Aim of the exercise: From top to bottom, return the records that follow exactly.
----
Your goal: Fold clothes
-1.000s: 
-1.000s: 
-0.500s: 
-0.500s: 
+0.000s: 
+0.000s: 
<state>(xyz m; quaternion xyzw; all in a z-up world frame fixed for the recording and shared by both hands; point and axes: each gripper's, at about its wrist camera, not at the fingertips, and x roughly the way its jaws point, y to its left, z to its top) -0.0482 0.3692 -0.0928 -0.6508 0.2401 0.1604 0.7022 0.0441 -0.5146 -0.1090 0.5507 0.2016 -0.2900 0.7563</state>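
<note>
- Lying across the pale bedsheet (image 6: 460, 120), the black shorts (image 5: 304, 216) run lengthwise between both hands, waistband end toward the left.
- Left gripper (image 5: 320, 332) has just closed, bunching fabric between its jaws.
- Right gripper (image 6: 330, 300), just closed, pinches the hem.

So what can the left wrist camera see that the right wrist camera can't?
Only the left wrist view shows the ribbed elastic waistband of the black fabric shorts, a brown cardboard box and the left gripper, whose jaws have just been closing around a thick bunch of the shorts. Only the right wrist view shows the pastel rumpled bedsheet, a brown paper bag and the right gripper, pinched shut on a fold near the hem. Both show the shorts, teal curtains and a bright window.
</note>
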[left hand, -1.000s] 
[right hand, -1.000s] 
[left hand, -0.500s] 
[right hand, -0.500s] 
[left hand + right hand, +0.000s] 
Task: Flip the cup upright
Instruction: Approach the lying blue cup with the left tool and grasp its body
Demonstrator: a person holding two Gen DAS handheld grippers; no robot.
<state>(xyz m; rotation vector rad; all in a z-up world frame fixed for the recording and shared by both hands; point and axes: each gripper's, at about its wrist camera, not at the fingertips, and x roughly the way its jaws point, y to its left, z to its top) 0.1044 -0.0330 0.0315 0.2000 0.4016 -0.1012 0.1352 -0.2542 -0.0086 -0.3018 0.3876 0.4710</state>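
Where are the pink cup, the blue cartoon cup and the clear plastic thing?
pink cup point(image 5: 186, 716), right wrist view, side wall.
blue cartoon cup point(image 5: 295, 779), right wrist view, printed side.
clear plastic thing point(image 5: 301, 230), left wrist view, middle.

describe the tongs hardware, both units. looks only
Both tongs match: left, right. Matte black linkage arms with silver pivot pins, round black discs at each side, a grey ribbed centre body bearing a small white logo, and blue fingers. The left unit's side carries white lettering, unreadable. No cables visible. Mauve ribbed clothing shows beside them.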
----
Task output:
Your goal: Fold clothes
-1.000s: 
-1.000s: 
-0.500s: 
-0.500s: 
+0.000s: 
+0.000s: 
<state>(xyz m; quaternion xyzw; all in a z-up world frame fixed for the recording and shared by both hands; point and axes: each gripper's, at about its wrist camera, not at the fingertips, and x roughly the way its jaws point, y to its left, z to its top) -0.0482 0.3692 -0.0928 -0.6508 0.2401 0.1604 0.7022 0.0441 -0.5146 -0.1090 0.5507 0.2016 -0.2900 0.7563</state>
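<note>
- Lying across the pale bedsheet (image 6: 460, 120), the black shorts (image 5: 304, 216) run lengthwise between both hands, waistband end toward the left.
- Left gripper (image 5: 320, 332) has just closed, bunching fabric between its jaws.
- Right gripper (image 6: 330, 300), just closed, pinches the hem.

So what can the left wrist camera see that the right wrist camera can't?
Only the left wrist view shows the ribbed elastic waistband of the black fabric shorts, a brown cardboard box and the left gripper, whose jaws have just been closing around a thick bunch of the shorts. Only the right wrist view shows the pastel rumpled bedsheet, a brown paper bag and the right gripper, pinched shut on a fold near the hem. Both show the shorts, teal curtains and a bright window.
</note>
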[left hand, -1.000s] 
[right hand, -1.000s] 
[left hand, -0.500s] 
[right hand, -0.500s] 
[left hand + right hand, +0.000s] 
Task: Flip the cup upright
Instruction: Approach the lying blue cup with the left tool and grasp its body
Demonstrator: a person holding two Gen DAS handheld grippers; no robot.
<state>(xyz m; rotation vector rad; all in a z-up world frame fixed for the recording and shared by both hands; point and axes: each gripper's, at about its wrist camera, not at the fingertips, and x roughly the way its jaws point, y to its left, z to its top) 0.1044 -0.0330 0.0315 0.2000 0.4016 -0.1012 0.1352 -0.2542 -0.0086 -0.3018 0.3876 0.4710</state>
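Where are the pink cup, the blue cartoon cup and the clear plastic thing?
pink cup point(image 5: 186, 716), right wrist view, side wall.
blue cartoon cup point(image 5: 295, 779), right wrist view, printed side.
clear plastic thing point(image 5: 301, 230), left wrist view, middle.

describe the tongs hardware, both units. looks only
Both tongs match: left, right. Matte black linkage arms with silver pivot pins, round black discs at each side, a grey ribbed centre body bearing a small white logo, and blue fingers. The left unit's side carries white lettering, unreadable. No cables visible. Mauve ribbed clothing shows beside them.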

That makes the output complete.